PROBLEM STATEMENT
Only the lines from the one containing "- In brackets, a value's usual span" through the final line of the material below should be output, exactly as they stand.
---
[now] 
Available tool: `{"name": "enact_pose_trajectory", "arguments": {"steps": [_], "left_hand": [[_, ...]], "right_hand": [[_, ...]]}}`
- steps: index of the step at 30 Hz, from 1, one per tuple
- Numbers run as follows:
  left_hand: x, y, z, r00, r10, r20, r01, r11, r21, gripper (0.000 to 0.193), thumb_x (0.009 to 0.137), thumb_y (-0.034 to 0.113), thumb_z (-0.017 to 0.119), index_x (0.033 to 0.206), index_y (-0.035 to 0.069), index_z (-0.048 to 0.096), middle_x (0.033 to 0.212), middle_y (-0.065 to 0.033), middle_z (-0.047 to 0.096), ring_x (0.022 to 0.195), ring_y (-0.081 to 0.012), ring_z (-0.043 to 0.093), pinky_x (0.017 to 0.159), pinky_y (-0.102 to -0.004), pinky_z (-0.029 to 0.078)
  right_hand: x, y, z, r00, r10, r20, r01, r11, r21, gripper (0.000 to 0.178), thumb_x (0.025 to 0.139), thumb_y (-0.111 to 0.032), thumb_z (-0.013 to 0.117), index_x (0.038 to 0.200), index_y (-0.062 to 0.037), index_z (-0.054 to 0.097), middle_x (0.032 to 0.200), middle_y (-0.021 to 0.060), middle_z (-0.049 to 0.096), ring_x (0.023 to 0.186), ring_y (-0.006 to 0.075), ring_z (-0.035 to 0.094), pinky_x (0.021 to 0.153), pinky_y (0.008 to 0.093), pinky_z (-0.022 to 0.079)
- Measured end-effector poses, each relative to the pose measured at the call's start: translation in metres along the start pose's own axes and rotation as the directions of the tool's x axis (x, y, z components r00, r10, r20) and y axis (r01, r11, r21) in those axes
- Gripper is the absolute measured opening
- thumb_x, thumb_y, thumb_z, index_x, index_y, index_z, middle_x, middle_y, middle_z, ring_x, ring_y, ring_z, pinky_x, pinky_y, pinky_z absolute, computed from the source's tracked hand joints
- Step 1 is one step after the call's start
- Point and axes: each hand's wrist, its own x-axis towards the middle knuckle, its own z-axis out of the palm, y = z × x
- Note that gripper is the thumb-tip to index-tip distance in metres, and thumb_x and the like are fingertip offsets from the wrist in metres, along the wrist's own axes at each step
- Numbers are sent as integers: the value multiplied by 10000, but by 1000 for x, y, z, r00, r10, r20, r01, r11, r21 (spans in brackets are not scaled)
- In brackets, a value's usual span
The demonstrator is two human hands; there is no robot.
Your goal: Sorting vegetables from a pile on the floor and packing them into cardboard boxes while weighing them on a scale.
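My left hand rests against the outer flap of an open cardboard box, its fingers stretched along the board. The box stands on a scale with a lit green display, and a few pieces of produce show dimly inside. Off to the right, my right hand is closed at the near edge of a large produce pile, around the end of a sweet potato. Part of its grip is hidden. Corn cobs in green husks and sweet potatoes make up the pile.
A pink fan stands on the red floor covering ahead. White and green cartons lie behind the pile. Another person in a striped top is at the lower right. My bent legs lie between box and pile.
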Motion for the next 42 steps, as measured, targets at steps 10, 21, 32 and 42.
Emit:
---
SOLUTION TO THE EXERCISE
- In brackets, a value's usual span
The demonstrator is two human hands; there is no robot.
Your goal: Sorting vegetables from a pile on the floor and packing them into cardboard boxes while weighing them on a scale.
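My left hand rests against the outer flap of an open cardboard box, its fingers stretched along the board. The box stands on a scale with a lit green display, and a few pieces of produce show dimly inside. Off to the right, my right hand is closed at the near edge of a large produce pile, around the end of a sweet potato. Part of its grip is hidden. Corn cobs in green husks and sweet potatoes make up the pile.
A pink fan stands on the red floor covering ahead. White and green cartons lie behind the pile. Another person in a striped top is at the lower right. My bent legs lie between box and pile.
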Motion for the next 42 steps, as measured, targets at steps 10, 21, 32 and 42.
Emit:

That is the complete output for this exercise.